BRIEF -> With respect to the word "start", report how many lines of the following listing include it. Give nothing but the number.

Top of DATASET SECTION

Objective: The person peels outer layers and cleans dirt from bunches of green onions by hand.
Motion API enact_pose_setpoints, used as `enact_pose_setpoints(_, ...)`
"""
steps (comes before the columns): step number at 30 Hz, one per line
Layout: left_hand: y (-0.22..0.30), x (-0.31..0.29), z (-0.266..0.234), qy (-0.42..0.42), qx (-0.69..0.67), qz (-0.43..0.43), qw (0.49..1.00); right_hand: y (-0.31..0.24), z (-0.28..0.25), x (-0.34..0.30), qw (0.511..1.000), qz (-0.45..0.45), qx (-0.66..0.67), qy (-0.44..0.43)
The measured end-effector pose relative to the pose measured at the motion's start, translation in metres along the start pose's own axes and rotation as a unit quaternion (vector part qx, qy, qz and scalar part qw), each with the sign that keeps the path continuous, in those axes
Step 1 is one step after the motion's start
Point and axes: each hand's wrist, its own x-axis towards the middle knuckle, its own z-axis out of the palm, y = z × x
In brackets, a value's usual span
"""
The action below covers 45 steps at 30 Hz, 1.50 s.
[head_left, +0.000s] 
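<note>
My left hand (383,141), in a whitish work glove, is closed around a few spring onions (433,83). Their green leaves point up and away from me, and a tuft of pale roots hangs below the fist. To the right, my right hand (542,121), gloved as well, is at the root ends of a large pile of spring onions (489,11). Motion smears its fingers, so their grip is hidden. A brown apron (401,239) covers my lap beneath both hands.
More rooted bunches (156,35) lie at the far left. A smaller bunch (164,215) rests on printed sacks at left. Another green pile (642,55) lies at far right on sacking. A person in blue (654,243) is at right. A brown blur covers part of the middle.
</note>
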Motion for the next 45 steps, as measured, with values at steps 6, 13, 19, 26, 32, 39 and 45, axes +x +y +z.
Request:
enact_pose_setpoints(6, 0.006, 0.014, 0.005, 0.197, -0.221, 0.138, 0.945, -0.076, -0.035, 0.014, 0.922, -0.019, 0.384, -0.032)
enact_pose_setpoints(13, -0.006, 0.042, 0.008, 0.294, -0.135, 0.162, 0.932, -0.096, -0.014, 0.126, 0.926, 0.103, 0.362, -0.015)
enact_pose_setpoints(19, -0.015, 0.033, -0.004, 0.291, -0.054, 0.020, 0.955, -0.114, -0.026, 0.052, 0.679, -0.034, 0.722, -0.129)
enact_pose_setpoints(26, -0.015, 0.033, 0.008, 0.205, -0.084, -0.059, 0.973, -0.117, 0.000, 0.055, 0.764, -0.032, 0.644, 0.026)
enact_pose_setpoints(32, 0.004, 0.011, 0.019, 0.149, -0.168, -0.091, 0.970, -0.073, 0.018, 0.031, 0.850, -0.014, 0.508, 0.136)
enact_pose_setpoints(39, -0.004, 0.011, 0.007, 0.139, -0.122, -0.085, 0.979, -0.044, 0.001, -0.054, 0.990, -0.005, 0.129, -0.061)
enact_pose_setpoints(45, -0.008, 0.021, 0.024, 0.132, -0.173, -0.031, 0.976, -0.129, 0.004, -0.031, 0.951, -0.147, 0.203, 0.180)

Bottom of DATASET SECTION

OUTPUT BELOW -> 2